Comment by camgunz
5 months ago
Disclaimer: I wrote and maintain a MessagePack implementation.
Hey that's me!
Yeah they fixed that, but there's other parts of the spec that are basically unworkable like indefinite length values, "canonicalization", and tags, making it essentially MP (MP does have extension types, I should say, the virtue of tossing out CBOR's tags is you then don't have to implement things like datetimes/timezones, bignums, etc), and indeed at least FIDO tosses this all out: https://fidoalliance.org/specs/fido-v2.0-ps-20190130/fido-cl...
Beyond that, CBOR is MessagePack. The story is that Carsten Bormann wanted to create an IETF standardized MP version, the creators asked him not to (after he acted in pretty bad faith), he forked off a version, added the aforementioned ill-advised tweaks, named it after himself, and submitted it anyway. All this design by committee stuff is mostly wrong--though IETF has modified it by committee since.
There's no reason an MP implementation has to be slower than a CBOR implementation. If a given library wanted to be very fast it could be. If anything, the fact that CBOR more or less requires you to allocate should put a ceiling on how fast it can really be. Or, put another way, benchmarks of dynamic language implementations of a serialization format aren't a high signal indication of its speed ceiling. If you use a dynamic language and speed is a concern to this degree, you'd write an adapter yourself, probably building on one of the low level implementations.
That said, people are usually disappointed by MP's speed over JSON. A lot of engineering hours have gone into making JSON fast, to the point where I don't think it ever made sense to choose MP over it for speed reasons (there are other good reasons). Other posters here have pointed out that your metrics are usually dominated by something else.
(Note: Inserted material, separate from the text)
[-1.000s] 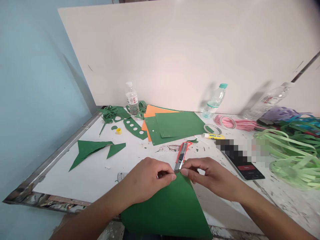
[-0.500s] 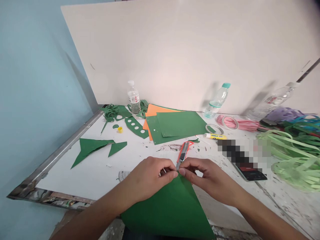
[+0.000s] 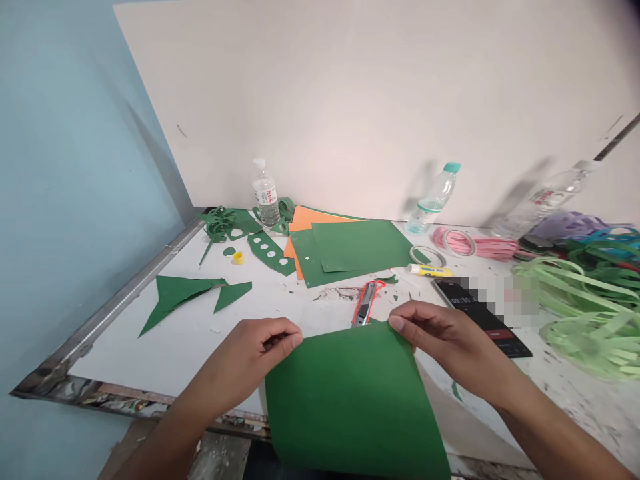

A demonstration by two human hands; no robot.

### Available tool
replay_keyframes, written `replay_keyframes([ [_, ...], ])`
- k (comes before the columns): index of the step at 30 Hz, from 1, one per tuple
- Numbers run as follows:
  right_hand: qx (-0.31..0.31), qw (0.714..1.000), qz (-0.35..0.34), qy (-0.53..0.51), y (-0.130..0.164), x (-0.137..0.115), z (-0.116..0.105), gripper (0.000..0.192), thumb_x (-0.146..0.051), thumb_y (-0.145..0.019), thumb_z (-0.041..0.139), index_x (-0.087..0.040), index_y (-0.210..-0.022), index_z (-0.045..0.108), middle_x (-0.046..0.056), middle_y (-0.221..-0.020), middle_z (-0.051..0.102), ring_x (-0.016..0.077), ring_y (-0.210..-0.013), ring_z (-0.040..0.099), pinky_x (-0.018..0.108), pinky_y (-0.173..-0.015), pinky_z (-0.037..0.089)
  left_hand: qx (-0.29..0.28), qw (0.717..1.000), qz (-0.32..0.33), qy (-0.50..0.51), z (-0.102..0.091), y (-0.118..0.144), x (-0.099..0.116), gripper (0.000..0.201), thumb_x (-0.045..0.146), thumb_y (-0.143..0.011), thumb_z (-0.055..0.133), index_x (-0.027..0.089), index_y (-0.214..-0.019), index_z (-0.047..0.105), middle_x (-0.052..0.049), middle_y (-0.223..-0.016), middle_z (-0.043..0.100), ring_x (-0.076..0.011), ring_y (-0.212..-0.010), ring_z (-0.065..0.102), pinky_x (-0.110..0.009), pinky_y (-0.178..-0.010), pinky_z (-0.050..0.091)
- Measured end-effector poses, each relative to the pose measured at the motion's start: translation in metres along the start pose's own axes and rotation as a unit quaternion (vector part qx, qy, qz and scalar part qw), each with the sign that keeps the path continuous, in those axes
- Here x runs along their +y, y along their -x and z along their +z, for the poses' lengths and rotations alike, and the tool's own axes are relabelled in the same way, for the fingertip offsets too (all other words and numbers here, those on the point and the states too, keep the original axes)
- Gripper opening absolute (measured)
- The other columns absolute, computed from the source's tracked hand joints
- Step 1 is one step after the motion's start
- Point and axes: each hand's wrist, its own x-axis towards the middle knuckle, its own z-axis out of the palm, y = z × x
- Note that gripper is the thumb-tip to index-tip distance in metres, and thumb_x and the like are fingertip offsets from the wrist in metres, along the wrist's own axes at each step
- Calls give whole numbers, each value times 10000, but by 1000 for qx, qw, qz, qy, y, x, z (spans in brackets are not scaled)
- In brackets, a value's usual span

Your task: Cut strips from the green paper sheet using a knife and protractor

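Note:
A sheet of green paper (image 3: 350, 400) hangs over the table's front edge, its far edge pinched at both corners. My left hand (image 3: 255, 353) is closed on the far left corner between thumb and fingers. At the far right corner, my right hand (image 3: 435, 340) grips the same sheet with thumb and forefinger. Just beyond the sheet's far edge lies a utility knife (image 3: 365, 304) with a red-orange body, its near end partly hidden by the paper. Cut green paper pieces (image 3: 183, 293) lie to the left, beyond my left hand.
Green sheets (image 3: 360, 247) and orange paper (image 3: 320, 217) are stacked at the back. A water bottle (image 3: 265, 197), a green-capped bottle (image 3: 434, 200), tape rolls (image 3: 459, 244), a glue stick (image 3: 430, 271), a phone (image 3: 470, 307) and light green paper strips (image 3: 590, 340) stand or lie around.
My hands have moved apart from the middle, left hand leftward and right hand rightward. The paper's far edge is now spread between them, and the scene has shifted slightly.

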Motion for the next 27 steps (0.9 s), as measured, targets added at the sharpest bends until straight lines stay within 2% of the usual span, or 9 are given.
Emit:
replay_keyframes([
  [7, 7, 1000, 12, 12, 4, 6, -4, 353, -534, -958, 579, -226, -805, 657, -26, -689, 558, 145, -670, 506, 273, -634, 394, 16, 999, -34, -13, -8, 6, -12, 412, 595, -992, 446, 260, -876, 656, 31, -812, 609, -177, -758, 516, -266, -670, 364],
  [13, 13, 1000, 18, 4, 4, 10, -4, 351, -542, -956, 575, -226, -828, 655, -28, -701, 552, 147, -677, 505, 276, -640, 397, 34, 999, 2, 16, -6, 3, -14, 417, 559, -1022, 395, 270, -961, 689, 20, -988, 700, -207, -934, 604, -274, -802, 426],
  [16, 20, 999, 26, 3, 4, 10, -3, 354, -548, -956, 570, -227, -832, 650, -29, -706, 543, 149, -681, 499, 279, -644, 393, 32, 998, -20, 40, -5, 3, -14, 361, 576, -996, 458, 291, -1008, 680, 27, -968, 694, -195, -883, 595, -266, -753, 425],
  [19, 18, 999, 30, 8, 4, 9, -3, 356, -554, -956, 566, -230, -839, 654, -28, -713, 550, 151, -688, 504, 282, -650, 392, 37, 997, -40, 54, -3, 4, -15, 314, 579, -935, 576, 283, -948, 678, 34, -865, 664, -177, -775, 550, -258, -668, 391],
  [22, 10, 999, 30, 19, 5, 8, -3, 355, -549, -958, 567, -232, -823, 654, -29, -700, 552, 152, -687, 510, 283, -656, 390, 53, 997, -42, 40, -3, 3, -17, 345, 573, -945, 557, 261, -860, 677, 36, -765, 606, -155, -675, 460, -265, -615, 337],
  [27, -2, 999, 29, 26, 5, 10, -2, 356, -547, -956, 570, -233, -814, 658, -27, -687, 552, 153, -685, 516, 284, -664, 394, 55, 996, -50, 48, -3, 2, -23, 356, 579, -948, 545, 259, -863, 674, 36, -752, 577, -148, -669, 432, -264, -610, 327],
])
But finally, CBOR is fine! The implementations are good and it's widely used. Users of CBOR and MP alike will probably have very similar experiences unless you have a niche use case (on an embedded device that can't allocate, you really need bignums, etc).
> there's other parts of the spec that are basically unworkable like indefinite length values, "canonicalization", and tags, making it essentially MP [...].
I'm not sure but your wording suggests that CBOR is equally unworkable as MP because they implement the same feature set...?
But anyway, those features are not always required but useful from time to time and any complete serialization format ought to include them in some way. Canonicalization for example is an absolute requirement for cryptographic applications; you know JWT got so cursed due to JSON's lack of this property. Tag facilities are well thought out in my opinion, while specific tags are less so but implementations can choose to ignore them anyway---thankfully after the aforementioned revisions.
> The story is that Carsten Bormann wanted to create an IETF standardized MP version, the creators asked him not to (after he acted in pretty bad faith), he forked off a version, added the aforementioned ill-advised tweaks, named it after himself, and submitted it anyway.
To me it looks more like Markdown vs. CommonMark disputes; John Gruber repeatedly refused to standardize Markdown or even any subset in spite of huge needs because he somehow believes that standardization ruins simplicity. I don't really agree---simple but correct standard is possible, albeit with efforts. So people did their own standardization including CommonMark, which subtly differ from each other, but any further efforts would be inadvently blocked by Gruber. MessagePack seems no different to me.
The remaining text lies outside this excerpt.